彼はそこまで行って車を取って来てくれると言う。
その間に、荷物をまとめて下に運び出したり、
溜まりにたまったゴミの山を隣の部屋に押しつけたり、
もとい、隣の部屋の人に頭を低くして頼んだり。
それでもなかなか連絡が来ないので、どこかで
迷子になったか、まさか事故って・・・!?と心配する。
そんなことはなく、普通に遠かったらしい。

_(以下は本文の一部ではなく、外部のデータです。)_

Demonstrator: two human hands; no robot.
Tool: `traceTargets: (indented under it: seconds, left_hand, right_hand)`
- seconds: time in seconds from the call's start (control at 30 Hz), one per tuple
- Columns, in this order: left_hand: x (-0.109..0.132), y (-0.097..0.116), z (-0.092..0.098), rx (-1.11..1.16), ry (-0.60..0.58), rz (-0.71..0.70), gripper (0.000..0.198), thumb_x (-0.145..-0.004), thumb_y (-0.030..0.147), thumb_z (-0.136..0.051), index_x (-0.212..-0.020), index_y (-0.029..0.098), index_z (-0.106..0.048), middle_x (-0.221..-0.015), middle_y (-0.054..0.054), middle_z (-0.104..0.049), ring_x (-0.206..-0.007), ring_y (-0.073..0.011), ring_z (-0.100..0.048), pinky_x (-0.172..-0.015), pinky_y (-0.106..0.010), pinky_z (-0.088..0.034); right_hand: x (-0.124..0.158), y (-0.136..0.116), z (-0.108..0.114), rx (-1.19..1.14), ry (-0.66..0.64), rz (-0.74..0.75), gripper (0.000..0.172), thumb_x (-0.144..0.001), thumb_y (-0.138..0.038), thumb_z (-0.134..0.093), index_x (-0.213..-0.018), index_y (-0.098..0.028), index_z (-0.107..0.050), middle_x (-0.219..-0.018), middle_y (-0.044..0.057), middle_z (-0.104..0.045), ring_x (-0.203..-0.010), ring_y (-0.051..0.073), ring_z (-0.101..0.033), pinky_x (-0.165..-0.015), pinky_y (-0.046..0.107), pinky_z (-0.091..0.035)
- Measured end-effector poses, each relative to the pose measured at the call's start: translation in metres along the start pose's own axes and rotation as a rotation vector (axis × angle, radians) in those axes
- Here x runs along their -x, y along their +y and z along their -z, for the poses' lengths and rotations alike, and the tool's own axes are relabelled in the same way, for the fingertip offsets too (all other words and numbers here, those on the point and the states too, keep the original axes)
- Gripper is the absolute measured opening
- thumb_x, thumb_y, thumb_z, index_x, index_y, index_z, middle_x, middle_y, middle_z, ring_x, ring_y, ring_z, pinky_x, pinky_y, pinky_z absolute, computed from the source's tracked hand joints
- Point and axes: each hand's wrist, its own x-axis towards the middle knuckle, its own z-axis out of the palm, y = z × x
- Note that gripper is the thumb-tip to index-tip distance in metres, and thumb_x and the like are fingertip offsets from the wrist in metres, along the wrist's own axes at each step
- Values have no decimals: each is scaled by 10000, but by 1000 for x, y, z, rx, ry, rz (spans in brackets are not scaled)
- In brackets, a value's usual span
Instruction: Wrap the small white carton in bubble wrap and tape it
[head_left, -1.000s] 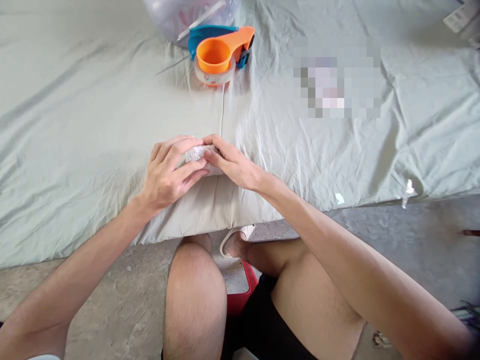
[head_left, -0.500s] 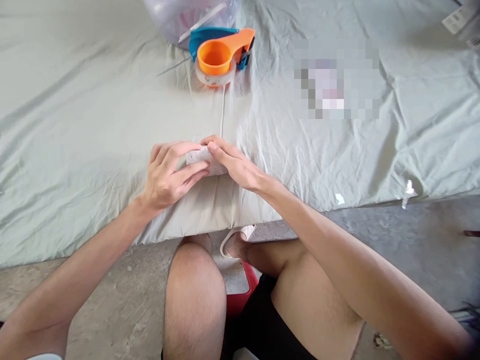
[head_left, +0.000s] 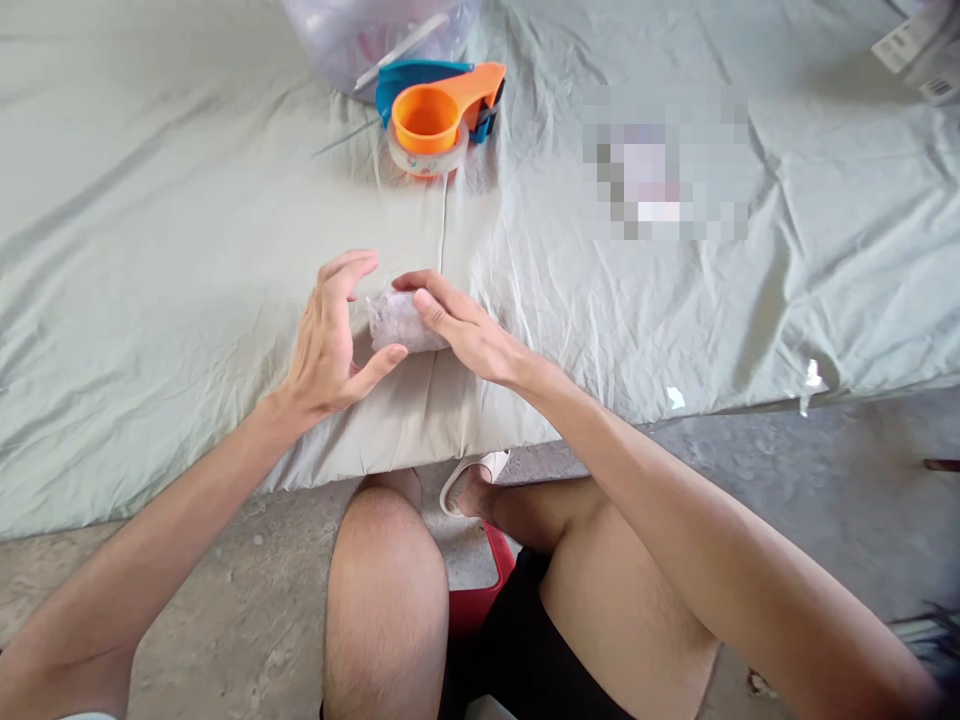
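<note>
A small whitish, semi-clear wrapped bundle point(head_left: 401, 322), roughly a cylinder on its side, lies near the front edge of the cloth-covered table. What is inside the wrapping cannot be made out. My right hand point(head_left: 466, 325) grips the bundle's right end, thumb on the near top and fingers over the far side. At the bundle's left end, my left hand point(head_left: 330, 335) is open, its thumb and fingers spread apart with nothing between them. The left thumb tip comes close to the bundle's near side; whether it touches I cannot tell.
An orange and blue tape dispenser point(head_left: 427, 118) with a clear tape roll point(head_left: 427, 160) stands beyond my hands. Behind it is a clear plastic bag point(head_left: 360, 40). A blurred-out patch point(head_left: 649, 175) lies to the right. Shiny scraps point(head_left: 676, 398) sit by the edge of the pale green cloth point(head_left: 187, 230).
My left hand has let go of the bundle's left end and opened, its fingers lifting away to the left. The right hand keeps its hold in the same place.
</note>
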Motion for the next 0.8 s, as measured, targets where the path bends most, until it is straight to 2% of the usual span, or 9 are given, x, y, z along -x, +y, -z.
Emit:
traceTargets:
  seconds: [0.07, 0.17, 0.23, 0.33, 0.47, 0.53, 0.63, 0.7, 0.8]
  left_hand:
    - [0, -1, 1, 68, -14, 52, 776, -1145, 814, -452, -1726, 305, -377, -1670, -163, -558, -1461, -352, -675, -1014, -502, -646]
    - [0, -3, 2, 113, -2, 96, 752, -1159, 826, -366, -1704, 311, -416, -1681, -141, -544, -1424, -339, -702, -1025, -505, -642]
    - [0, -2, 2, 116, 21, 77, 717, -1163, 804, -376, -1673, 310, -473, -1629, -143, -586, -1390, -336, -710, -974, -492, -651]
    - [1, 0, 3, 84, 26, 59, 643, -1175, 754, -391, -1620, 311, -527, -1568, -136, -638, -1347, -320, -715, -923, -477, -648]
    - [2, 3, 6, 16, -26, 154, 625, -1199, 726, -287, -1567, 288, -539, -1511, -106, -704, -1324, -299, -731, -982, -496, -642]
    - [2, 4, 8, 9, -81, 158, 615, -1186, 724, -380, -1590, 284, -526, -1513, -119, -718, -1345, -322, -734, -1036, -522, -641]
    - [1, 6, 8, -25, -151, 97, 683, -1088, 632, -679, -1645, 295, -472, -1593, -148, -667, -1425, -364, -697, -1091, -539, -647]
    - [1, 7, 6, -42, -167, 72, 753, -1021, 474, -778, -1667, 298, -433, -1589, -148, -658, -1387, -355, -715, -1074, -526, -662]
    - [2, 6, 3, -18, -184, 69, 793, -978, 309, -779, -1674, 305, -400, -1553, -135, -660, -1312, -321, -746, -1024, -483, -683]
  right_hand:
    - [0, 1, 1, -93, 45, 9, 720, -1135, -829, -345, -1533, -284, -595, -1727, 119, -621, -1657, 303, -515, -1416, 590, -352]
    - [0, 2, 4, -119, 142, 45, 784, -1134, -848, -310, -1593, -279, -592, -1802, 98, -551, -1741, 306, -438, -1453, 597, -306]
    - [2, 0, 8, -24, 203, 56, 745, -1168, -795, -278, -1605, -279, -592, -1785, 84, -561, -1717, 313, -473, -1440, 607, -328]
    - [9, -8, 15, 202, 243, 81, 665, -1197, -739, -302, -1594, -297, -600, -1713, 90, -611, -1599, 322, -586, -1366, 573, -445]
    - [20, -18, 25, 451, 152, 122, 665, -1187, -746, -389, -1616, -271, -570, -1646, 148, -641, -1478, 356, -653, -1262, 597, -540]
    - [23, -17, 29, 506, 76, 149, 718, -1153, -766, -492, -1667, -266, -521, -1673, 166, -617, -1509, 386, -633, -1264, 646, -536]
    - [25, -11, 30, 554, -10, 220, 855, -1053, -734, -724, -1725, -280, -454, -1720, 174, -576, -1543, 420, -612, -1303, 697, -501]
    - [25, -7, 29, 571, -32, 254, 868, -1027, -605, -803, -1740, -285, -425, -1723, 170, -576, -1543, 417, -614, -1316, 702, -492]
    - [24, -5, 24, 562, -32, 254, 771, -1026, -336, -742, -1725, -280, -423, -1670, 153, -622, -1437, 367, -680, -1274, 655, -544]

すまん。


荷物をどんどこトランクに詰め込んで、
もうこの部屋に思い残すことももはや何もない、
と言っても過言ではないくらい部屋をすっきりさせて、
これから研究所に運び込もうということで移動する。


ドライバー(ありがとう)のNくんの幸福な日常や、
それを想像できる?かどうかなんだよ、というお言葉、
助手席のTさんとの掛け合い漫才のようなやり取り、
今だから言えるけど、的な打ち明け話など盛り上がる。
とにかく結論は、この研究室はすばらしいということだ。


研究所に着いたら、案の定、想定内ではありつつ、
電気が消えていて誰もいないし鍵がかかっていた。
そこで代替案として、2Fにはまだ人がいらしたので、
その人に頼んだら快く3Fを開けてくださった。
若くて優秀そうな研究者の方だった。いい人だった。


なんとか荷物を運び込んだのでまた町田に向け出発。
何度か道を曲がりそびれたりしながらも順調に走る。
Tさんを家に送り届けて、それから給油所がなかなかなくて
教えてもらった場所は実はかなり離れていたことを知る。
やっとたどり着いたら、給油口を開けるスイッチが
見つからなくて、かなり悩んですったもんだしたのち、
分かりにくいところにさりげないボタンをようやく発見。
最後にレンタカー屋さんに入ろうとしたら、INと書かれた
ところに進んだらバーが上がらずに行き止まりになって、
後ろは車道で車がびゅんびゅん走ってるから後戻りも
難しい、にっちもさっちも行かない状況になったので、
店員さんを呼びに言って説明したら、入れ直して
こちらに回ってくださいと言うので、おいおいふざけるな
そんなむちゃくちゃ言うな、この指示の書かれ方はないよな、
ここに入れって書かれてるから入ったのに違うとか言うな、
とあやうく切れそうになりながら自制して平生を保ち、
交渉したら、そのままそこに置いておいてください
ということで合意したので、それで返却になった。


駅までとぼとぼ歩きながら、かなりお腹すいたよねえ、
でももう11時過ぎだから終電まで30分くらいしかないけど、
都心まで移動してたらやっぱりまた時間がなくなるし、
ここで食べていこうと決断して、開いてるお店に入った。


お通しのレタスだけでも涙が出そうな勢い。
唐揚げが食べたい。ネギトロだ。炙りだ。うまい。
Yakitori
焼き鳥片手にご満悦のNくん、こと野澤くん。
Yakitori2
笑顔が板についてきました。


グッジョブ。野澤くん。お疲れさま。
ひさしぶりにめちゃくちゃビールが美味しかった。


二人とも終電がなくなっていたのだけれど、
途中から歩いたり深夜バスを発見したりして
なんとかなった(よねそちらも?)。
たった一日だけど密度の濃い合宿みたいで
やたらめったら楽しかった。おしまい。